Diabetes mellitus and CRF have important common risk factors that predispose to DFU formation, such as PN, PAD and susceptibility to infection.2, 4, 9, 32 Moreover, CRF is considered an indicator of future PAD,2, 4, 9, 32 and a significant association has been established between the deterioration of kidney function and DFU recurrence and amputations.4, 9, 22, 23 However, a meta-analysis found that nephropathy was not the cause of amputation in patients with a diabetic foot infection, despite its role in the development of DFUs.2 Furthermore, it has been reported that nephropathy may not be a direct indicator of amputation, as the predictive value of different nephropathy stages may vary.2, 9

In this study, 19.3% of the patients were diagnosed with CRF, and 62.5% were undergoing hemodialysis. There was no significant relationship between the groups in terms of CRF. However, there was a significant difference between group 1 and group 2 in the proportion of patients undergoing hemodialysis. Therefore, it can be concluded that there may be a possible increase in the number of major amputations in DFU patients as the CRF stage increases.
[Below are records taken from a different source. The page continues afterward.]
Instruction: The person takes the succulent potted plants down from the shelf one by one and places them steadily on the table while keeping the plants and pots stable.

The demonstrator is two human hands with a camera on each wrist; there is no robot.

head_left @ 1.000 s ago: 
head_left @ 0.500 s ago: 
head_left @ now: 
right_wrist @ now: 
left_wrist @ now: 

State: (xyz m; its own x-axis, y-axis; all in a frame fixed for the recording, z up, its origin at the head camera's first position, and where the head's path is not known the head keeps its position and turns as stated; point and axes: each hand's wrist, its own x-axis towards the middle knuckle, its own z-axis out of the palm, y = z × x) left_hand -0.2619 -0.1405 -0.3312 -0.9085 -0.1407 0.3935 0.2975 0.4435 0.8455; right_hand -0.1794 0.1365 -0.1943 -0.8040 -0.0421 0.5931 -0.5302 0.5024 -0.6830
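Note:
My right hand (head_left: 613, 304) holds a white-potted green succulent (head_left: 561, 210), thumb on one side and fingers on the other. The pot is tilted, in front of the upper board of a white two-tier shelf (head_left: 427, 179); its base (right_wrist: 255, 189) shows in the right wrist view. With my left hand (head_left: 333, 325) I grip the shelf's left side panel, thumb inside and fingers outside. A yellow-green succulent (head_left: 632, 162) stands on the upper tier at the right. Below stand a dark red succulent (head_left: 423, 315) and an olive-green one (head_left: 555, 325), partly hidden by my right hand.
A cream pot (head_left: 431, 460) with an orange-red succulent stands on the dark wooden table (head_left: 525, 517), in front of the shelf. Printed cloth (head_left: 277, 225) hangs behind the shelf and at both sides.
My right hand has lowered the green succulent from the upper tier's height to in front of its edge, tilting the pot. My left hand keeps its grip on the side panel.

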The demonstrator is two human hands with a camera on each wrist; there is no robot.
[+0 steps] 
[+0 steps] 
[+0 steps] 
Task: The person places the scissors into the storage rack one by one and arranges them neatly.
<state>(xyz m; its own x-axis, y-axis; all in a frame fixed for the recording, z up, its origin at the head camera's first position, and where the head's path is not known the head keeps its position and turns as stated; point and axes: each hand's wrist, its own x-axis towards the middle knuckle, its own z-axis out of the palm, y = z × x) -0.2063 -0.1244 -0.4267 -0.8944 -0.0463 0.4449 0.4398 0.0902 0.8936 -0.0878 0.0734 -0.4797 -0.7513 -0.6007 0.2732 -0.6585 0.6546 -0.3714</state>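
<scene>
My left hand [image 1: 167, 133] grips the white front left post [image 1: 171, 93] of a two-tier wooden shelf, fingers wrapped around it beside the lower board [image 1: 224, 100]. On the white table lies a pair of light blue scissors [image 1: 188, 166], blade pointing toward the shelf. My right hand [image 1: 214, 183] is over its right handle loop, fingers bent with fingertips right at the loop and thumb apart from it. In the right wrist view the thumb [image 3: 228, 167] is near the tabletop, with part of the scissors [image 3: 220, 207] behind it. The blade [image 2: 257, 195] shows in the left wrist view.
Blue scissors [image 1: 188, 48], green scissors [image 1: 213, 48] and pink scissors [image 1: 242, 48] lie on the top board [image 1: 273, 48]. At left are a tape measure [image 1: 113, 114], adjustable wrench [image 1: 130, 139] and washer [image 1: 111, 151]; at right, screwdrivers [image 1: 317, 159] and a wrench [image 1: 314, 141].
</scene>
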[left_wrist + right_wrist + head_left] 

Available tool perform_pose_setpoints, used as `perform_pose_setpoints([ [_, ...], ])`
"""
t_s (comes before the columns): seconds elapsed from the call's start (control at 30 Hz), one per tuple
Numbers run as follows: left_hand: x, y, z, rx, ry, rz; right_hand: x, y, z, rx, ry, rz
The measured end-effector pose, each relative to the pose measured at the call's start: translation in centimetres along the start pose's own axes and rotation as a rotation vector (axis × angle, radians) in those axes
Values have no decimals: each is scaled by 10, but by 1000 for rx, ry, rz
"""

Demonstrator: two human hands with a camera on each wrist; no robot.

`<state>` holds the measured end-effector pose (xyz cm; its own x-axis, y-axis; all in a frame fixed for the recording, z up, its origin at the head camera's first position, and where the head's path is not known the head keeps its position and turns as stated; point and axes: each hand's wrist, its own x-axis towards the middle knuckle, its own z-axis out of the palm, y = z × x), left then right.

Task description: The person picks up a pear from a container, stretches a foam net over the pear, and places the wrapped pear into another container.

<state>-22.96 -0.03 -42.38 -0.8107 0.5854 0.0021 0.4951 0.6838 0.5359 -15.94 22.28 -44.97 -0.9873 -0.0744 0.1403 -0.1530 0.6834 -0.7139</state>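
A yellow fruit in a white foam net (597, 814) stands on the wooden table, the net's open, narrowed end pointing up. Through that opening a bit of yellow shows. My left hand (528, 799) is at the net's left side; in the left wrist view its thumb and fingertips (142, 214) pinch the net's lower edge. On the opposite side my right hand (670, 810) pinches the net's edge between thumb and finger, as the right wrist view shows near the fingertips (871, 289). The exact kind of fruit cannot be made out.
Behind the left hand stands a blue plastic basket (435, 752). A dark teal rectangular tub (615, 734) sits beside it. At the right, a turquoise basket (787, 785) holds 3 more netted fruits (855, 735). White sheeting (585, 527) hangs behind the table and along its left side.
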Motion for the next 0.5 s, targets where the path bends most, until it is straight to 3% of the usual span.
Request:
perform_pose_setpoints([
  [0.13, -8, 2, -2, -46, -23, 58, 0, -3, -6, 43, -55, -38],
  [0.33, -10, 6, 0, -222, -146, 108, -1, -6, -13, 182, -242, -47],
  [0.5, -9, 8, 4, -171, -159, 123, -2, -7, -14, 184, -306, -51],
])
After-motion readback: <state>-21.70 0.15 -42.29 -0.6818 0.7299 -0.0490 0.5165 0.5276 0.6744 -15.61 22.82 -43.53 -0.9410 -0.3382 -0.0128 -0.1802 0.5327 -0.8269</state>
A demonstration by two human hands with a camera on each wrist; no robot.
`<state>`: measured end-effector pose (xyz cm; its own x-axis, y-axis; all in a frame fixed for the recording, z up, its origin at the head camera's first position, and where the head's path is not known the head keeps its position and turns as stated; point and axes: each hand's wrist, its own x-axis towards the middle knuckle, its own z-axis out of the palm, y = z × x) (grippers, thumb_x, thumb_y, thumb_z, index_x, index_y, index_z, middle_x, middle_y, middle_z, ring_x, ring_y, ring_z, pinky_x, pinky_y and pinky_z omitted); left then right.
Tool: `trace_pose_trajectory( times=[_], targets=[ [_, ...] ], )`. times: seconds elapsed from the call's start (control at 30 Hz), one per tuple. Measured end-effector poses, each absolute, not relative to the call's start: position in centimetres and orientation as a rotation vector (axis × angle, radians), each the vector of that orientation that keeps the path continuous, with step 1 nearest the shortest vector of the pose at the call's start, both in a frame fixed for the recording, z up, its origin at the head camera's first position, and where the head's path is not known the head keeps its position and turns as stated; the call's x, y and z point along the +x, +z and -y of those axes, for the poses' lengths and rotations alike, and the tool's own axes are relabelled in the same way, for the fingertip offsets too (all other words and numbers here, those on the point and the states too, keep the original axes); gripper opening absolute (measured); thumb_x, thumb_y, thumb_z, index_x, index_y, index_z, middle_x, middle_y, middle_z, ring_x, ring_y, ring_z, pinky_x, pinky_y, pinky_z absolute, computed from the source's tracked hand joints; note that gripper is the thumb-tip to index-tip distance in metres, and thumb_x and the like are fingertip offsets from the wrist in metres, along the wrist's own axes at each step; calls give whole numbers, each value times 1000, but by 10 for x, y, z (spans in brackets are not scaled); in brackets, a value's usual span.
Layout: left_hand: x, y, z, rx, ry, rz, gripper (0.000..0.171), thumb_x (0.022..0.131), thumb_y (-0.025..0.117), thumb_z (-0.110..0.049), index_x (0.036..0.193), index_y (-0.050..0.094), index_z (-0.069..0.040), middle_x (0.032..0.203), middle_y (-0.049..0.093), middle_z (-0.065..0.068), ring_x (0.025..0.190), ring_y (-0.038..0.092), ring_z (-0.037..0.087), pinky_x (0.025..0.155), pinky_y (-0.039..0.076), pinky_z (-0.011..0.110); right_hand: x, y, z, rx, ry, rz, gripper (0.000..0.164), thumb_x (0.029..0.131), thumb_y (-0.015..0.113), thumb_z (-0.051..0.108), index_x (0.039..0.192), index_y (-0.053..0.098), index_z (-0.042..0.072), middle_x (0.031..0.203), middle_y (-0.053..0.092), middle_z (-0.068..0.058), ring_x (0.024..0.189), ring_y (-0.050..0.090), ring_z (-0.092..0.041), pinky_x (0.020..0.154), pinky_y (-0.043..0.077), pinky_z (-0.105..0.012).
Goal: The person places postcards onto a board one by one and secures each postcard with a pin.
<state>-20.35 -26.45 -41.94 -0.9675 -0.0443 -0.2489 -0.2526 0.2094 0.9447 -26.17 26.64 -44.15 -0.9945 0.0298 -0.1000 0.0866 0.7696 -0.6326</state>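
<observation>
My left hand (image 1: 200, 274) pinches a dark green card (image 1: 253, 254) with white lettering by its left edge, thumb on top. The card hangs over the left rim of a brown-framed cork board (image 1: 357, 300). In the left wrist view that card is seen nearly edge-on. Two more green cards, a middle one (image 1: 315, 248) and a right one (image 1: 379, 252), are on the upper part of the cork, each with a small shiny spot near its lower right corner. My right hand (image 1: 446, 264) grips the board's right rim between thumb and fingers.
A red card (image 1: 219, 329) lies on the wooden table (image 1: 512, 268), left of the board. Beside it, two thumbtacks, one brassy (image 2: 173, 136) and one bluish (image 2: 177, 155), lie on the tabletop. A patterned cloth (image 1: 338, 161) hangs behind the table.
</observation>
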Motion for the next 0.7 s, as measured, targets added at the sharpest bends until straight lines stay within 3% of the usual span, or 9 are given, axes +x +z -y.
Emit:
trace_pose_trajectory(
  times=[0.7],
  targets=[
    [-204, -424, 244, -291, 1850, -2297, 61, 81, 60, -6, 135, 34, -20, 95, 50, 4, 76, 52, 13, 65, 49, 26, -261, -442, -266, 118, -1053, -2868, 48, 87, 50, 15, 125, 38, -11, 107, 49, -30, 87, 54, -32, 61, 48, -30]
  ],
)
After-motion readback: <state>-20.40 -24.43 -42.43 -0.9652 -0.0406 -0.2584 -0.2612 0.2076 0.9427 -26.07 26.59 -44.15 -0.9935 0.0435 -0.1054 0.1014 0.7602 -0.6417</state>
Peripheral neuropathy is one of the major risk factors for all foot complications.6, 12 In addition to foot deformity caused by PN, neuropathic changes, such as decreased protective sensation and skin cracks due to decreased sweating, lead to the formation of diabetic foot infections.5, 6 Furthermore, the healing of DFUs can occur without complications in patients without PN.6 Peripheral neuropathy was present in 69% of the patients in this study, and there was a significant difference in PN incidence between group 1 and 2.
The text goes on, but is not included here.